The new “black codes” restricted freedoms of speech, travel, voting, owning land, and choosing an occupation. White supremacy—the concept that white people are naturally superior to blacks—was written into law, taught in schools, praised in churches, and reinforced in the media. The laws and customs that propped up white power were commonly referred to as Jim Crow, after an old, crippled black character portrayed by white minstrel show performers. With their faces blackened by charcoal or burned cork, the minstrel showmen danced a ridiculous jig and sang a mocking song titled “Jump Jim Crow,” inadvertently putting a name to the degrading conditions that dominated the lives of African Americans.

The Mississippi State Sovereignty Commission had a plan to preserve Jim Crow. Its agents were going undercover.

THE PIPELINE

As the Commission’s propaganda machine ground out its self-serving distortions, Coleman decided to add to its arsenal. He began setting up a secret investigative unit that would be patterned after the FBI and U.S. military intelligence agencies during wartime, “seeking out intelligence information about the enemy and what the enemy proposed to do.” Specifically, Coleman wanted a small team of investigators to infiltrate the NAACP and to keep him apprised of its plans to form new chapters, to organize protest demonstrations, to boycott businesses, and to file lawsuits.

The governor began hiring investigators and assigned them to develop a network of paid and unpaid informants to serve as the Commission’s “eyes and ears” in communities statewide. The agents found willing collaborators in white civic leaders, businessmen, sheriffs, deputies, judges, and ministers. Determined to stop integration, the informants began calling the Commission’s office in the New State Capitol Building in Jackson. They reported conversations overheard between “Negro agitators,” rumors of upcoming protest actions, and the names and descriptions of suspected NAACP leaders in their midst. The Commission agents dubbed this network of neighborhood spies the “pipeline.”

Building the white information pipeline was easy compared to the task of recruiting blacks to inform on other blacks. But as one Commission report would conclude, “This problem will never be solved without the help of the Negroes in the state of Mississippi.” Seeking “a large number of fine, level-headed Negro citizens actively opposed to the NAACP,” the agents began quietly soliciting conservative black community leaders to serve as confidential informants. They offered payments of $10 to $500 per assignment to keep tabs on suspicious neighbors or to join the NAACP and send its meeting notes, plans, and member lists to handlers at the Commission.

At first, most black informants were small-time operators, but in spring 1957, agents began cozying up to Percy Greene, editor and publisher of the Jackson Advocate, the black newspaper with the largest circulation in the state.
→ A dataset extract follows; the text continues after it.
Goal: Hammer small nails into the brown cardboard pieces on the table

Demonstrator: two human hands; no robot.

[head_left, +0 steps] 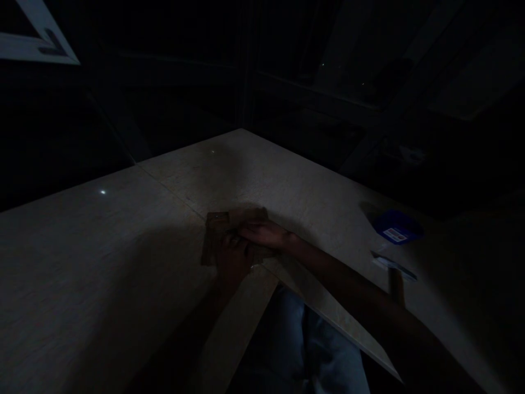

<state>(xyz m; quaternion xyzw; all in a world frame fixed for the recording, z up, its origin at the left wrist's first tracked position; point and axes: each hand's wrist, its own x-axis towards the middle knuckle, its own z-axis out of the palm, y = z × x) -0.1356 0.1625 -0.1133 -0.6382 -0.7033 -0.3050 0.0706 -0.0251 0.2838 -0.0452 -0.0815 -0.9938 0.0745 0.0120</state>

The word was that the outspoken, cigar-chomping newspaperman was uneasy with the NAACP’s demands for immediate school integration and felt out of step with its younger, more opinionated leaders. In addition, Greene needed cash to shore up his financially strapped weekly newspaper and wasn’t choosy about his sources of income. The big-talking editor liked to brag that he’d take money from the devil if it meant selling more papers.

After a series of meetings with publicity chief DeCell, Greene made good on his boast and formed a devil’s bargain with the Commission. He would publish its propaganda in his newspaper and keep tabs on the NAACP. The Commission would cover his travel expenses to out-of-state meetings and funnel money to him under the guise of subscriptions, advertising, and printing jobs.

Greene hammered the NAACP in his columns and editorials, condemning its “vindictive speeches” against “responsible white people” and began funneling information to the Commission. And he made a handsome side income. In 1958 alone, Greene received $3,200 from the Commission—more than $31,000 in today’s money.